**Records shown**
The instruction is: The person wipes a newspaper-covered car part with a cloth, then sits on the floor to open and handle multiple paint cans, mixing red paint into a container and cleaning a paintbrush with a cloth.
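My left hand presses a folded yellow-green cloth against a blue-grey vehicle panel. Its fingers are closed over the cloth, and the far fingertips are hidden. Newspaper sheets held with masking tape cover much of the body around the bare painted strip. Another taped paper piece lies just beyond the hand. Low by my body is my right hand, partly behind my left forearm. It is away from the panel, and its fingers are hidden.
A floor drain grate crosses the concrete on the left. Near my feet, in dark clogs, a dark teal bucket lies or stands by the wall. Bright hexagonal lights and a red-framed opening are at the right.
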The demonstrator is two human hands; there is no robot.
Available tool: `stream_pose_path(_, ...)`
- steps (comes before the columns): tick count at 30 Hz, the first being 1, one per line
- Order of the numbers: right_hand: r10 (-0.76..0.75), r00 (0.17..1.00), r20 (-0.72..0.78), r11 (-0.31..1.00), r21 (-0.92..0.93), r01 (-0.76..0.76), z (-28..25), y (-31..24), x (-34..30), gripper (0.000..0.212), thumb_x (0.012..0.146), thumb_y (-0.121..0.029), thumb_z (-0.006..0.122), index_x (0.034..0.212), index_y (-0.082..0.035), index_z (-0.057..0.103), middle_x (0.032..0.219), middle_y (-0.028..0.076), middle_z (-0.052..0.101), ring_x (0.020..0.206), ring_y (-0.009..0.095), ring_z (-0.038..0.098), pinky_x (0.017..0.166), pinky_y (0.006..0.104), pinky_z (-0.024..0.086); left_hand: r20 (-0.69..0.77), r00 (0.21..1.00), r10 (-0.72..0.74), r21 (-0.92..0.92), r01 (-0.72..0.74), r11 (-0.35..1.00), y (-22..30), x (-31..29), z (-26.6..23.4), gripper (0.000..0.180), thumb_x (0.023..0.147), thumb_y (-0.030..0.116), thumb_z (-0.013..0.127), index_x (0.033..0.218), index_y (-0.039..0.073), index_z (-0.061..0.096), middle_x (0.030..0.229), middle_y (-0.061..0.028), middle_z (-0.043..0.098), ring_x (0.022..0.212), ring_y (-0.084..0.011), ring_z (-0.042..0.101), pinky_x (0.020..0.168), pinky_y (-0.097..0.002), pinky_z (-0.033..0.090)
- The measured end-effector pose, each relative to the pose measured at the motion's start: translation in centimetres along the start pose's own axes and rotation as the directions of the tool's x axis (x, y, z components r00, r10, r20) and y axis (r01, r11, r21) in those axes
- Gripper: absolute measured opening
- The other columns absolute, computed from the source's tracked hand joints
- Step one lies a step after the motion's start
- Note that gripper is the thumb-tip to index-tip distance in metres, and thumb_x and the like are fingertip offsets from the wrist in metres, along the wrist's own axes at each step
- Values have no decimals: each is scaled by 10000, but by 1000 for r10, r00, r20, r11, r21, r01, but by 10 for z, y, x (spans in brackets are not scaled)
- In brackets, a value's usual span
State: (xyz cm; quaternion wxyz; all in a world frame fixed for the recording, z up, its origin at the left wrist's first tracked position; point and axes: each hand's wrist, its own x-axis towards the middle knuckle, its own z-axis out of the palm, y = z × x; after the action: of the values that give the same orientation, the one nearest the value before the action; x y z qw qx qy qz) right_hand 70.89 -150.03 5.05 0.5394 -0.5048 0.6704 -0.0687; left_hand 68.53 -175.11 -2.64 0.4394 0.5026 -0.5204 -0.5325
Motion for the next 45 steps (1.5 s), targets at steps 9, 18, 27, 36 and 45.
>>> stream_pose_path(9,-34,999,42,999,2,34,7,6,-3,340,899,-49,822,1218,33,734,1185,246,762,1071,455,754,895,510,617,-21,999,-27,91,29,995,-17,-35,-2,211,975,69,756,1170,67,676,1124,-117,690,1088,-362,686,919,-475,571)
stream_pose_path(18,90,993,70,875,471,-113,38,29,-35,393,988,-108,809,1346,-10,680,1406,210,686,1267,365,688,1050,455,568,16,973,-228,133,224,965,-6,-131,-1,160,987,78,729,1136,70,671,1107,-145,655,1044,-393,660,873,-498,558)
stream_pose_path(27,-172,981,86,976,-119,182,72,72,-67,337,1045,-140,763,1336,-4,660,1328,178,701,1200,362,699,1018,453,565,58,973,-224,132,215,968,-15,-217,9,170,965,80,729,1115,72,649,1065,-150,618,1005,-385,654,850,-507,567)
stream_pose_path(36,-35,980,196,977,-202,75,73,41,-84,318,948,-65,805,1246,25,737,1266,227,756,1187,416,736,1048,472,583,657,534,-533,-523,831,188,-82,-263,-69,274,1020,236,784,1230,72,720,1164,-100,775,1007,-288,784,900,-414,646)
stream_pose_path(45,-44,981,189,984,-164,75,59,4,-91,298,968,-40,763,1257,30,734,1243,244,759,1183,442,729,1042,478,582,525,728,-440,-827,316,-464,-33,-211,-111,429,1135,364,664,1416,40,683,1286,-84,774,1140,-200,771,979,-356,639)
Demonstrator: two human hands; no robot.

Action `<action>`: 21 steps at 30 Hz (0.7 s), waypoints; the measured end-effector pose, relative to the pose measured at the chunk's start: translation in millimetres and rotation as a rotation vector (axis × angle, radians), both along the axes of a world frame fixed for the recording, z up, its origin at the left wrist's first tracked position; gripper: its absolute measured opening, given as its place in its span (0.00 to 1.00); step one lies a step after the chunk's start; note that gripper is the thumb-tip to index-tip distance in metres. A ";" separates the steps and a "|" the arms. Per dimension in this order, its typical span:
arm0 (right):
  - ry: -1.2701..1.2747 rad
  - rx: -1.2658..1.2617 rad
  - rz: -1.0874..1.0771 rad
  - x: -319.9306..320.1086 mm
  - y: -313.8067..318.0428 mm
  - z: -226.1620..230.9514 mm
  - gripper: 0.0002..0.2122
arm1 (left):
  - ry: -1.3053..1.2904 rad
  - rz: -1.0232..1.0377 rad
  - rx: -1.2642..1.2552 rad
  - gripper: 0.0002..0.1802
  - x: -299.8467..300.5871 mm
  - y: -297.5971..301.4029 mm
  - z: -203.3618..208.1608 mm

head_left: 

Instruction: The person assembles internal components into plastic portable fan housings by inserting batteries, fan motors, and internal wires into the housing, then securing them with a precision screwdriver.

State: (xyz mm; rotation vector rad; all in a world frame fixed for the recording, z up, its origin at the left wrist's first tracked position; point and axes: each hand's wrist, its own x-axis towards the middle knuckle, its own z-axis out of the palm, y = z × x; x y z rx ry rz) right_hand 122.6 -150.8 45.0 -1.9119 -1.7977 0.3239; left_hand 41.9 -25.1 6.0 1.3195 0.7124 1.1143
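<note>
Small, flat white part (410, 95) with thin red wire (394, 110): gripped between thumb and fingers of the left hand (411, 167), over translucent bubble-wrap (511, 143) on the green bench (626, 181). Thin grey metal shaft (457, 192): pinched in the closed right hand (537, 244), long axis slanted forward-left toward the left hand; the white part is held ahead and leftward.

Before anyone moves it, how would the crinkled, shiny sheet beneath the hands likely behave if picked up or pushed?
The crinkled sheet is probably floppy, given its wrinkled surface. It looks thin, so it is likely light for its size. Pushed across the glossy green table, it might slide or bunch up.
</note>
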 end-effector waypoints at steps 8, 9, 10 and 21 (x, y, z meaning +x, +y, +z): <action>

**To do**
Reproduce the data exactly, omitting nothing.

**Answer to the problem**
The instruction is: The person wipes a newspaper-covered car part with a cloth, then sits on the floor to open and handle multiple paint cans, mixing red paint into a container and cleaning a paintbrush with a cloth.
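My left hand presses a folded yellow-green cloth against a blue-grey vehicle panel. Its fingers are closed over the cloth, and the far fingertips are hidden. Newspaper sheets held with masking tape cover much of the body around the bare painted strip. Another taped paper piece lies just beyond the hand. Low by my body is my right hand, partly behind my left forearm. It is away from the panel, and its fingers are hidden.
A floor drain grate crosses the concrete on the left. Near my feet, in dark clogs, a dark teal bucket lies or stands by the wall. Bright hexagonal lights and a red-framed opening are at the right.
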The demonstrator is two human hands; there is no robot.
Available tool: `stream_pose_path(_, ...)`
- steps (comes before the columns): tick count at 30 Hz, the first being 1, one per line
- Order of the numbers: right_hand: r10 (-0.76..0.75), r00 (0.17..1.00), r20 (-0.72..0.78), r11 (-0.31..1.00), r21 (-0.92..0.93), r01 (-0.76..0.76), z (-28..25), y (-31..24), x (-34..30), gripper (0.000..0.212), thumb_x (0.012..0.146), thumb_y (-0.121..0.029), thumb_z (-0.006..0.122), index_x (0.034..0.212), index_y (-0.082..0.035), index_z (-0.057..0.103), middle_x (0.032..0.219), middle_y (-0.028..0.076), middle_z (-0.052..0.101), ring_x (0.020..0.206), ring_y (-0.009..0.095), ring_z (-0.038..0.098), pinky_x (0.017..0.166), pinky_y (0.006..0.104), pinky_z (-0.024..0.086); left_hand: r20 (-0.69..0.77), r00 (0.21..1.00), r10 (-0.72..0.74), r21 (-0.92..0.92), r01 (-0.72..0.74), r11 (-0.35..1.00), y (-22..30), x (-31..29), z (-26.6..23.4), gripper (0.000..0.180), thumb_x (0.023..0.147), thumb_y (-0.030..0.116), thumb_z (-0.013..0.127), index_x (0.033..0.218), index_y (-0.039..0.073), index_z (-0.061..0.096), middle_x (0.030..0.229), middle_y (-0.061..0.028), middle_z (-0.043..0.098), ring_x (0.022..0.212), ring_y (-0.084..0.011), ring_z (-0.042..0.101), pinky_x (0.020..0.168), pinky_y (-0.097..0.002), pinky_z (-0.033..0.090)
- The measured end-effector pose, each relative to the pose measured at the motion's start: translation in centimetres along the start pose's own axes and rotation as the directions of the tool's x axis (x, y, z components r00, r10, r20) and y axis (r01, r11, r21) in those axes
- Gripper: absolute measured opening
- The other columns absolute, computed from the source's tracked hand joints
- Step one lies a step after the motion's start
- Note that gripper is the thumb-tip to index-tip distance in metres, and thumb_x and the like are fingertip offsets from the wrist in metres, along the wrist's own axes at each step
- Values have no decimals: each is scaled by 10000, but by 1000 for r10, r00, r20, r11, r21, r01, but by 10 for z, y, x (spans in brackets are not scaled)
- In brackets, a value's usual span
State: (xyz cm; quaternion wxyz; all in a world frame fixed for the recording, z up, its origin at the left wrist's first tracked position; point and axes: each hand's wrist, its own x-axis towards the middle knuckle, its own z-axis out of the palm, y = z × x; after the action: of the values that give the same orientation, the one nearest the value before the action; x y z qw qx qy qz) right_hand 70.89 -150.03 5.05 0.5394 -0.5048 0.6704 -0.0687; left_hand 68.53 -175.11 -2.64 0.4394 0.5026 -0.5204 -0.5325
Motion for the next 45 steps (1.5 s), targets at steps 9, 18, 27, 36 and 45.
>>> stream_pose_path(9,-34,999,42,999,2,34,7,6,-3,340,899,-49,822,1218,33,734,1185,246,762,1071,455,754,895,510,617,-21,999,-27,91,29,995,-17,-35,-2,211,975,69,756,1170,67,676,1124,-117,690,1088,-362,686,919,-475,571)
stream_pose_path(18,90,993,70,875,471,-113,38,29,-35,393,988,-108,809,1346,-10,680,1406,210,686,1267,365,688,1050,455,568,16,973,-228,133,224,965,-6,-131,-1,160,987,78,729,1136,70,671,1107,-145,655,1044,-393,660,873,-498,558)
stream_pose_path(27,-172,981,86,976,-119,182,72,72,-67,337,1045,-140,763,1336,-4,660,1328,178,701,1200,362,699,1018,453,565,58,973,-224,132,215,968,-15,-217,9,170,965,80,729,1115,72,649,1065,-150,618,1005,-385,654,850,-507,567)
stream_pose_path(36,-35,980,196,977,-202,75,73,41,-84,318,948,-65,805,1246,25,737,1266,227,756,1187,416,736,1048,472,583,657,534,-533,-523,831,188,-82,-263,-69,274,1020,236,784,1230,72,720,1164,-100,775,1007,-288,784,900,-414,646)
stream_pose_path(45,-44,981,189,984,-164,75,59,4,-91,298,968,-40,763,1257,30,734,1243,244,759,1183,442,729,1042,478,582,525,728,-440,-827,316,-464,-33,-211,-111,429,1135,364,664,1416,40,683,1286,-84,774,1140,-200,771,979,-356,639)
Demonstrator: two human hands; no robot.

Action `<action>`: 21 steps at 30 Hz (0.7 s), waypoints; the measured end-effector pose, relative to the pose measured at the chunk's start: translation in millimetres and rotation as a rotation vector (axis × angle, radians), both along the axes of a world frame fixed for the recording, z up, its origin at the left wrist's first tracked position; gripper: its absolute measured opening, given as its place in its span (0.00 to 1.00); step one lies a step after the chunk's start; note that gripper is the thumb-tip to index-tip distance in metres. A ";" separates the steps and a "|" the arms. Per dimension in this order, its typical span:
arm0 (right):
  - ry: -1.2701..1.2747 rad
  - rx: -1.2658..1.2617 rad
  - rz: -1.0874..1.0771 rad
  - x: -319.9306..320.1086 mm
  - y: -313.8067..318.0428 mm
  - z: -226.1620..230.9514 mm
  - gripper: 0.0002..0.2122
arm1 (left):
  - ry: -1.3053..1.2904 rad
  - rz: -1.0232..1.0377 rad
  - rx: -1.2642..1.2552 rad
  - gripper: 0.0002..0.1802
  - x: -299.8467..300.5871 mm
  - y: -297.5971..301.4029 mm
  - z: -203.3618..208.1608 mm

head_left: 

Instruction: The person assembles internal components into plastic portable fan housings by inserting batteries, fan motors, and internal wires into the housing, then securing them with a precision screwdriver.

State: (xyz mm; rotation vector rad; all in a world frame fixed for the recording, z up, its origin at the left wrist's first tracked position; point and axes: each hand's wrist, its own x-axis towards the middle knuckle, its own z-axis out of the palm, y = z × x; x y z rx ry rz) right_hand 122.6 -150.8 45.0 -1.9119 -1.7977 0.3239; left_hand 41.9 -25.1 6.0 1.3195 0.7124 1.1143
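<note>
Small, flat white part (410, 95) with thin red wire (394, 110): gripped between thumb and fingers of the left hand (411, 167), over translucent bubble-wrap (511, 143) on the green bench (626, 181). Thin grey metal shaft (457, 192): pinched in the closed right hand (537, 244), long axis slanted forward-left toward the left hand; the white part is held ahead and leftward.

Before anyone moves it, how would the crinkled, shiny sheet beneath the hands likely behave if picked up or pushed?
The crinkled sheet is probably floppy, given its wrinkled surface. It looks thin, so it is likely light for its size. Pushed across the glossy green table, it might slide or bunch up.
</note>
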 end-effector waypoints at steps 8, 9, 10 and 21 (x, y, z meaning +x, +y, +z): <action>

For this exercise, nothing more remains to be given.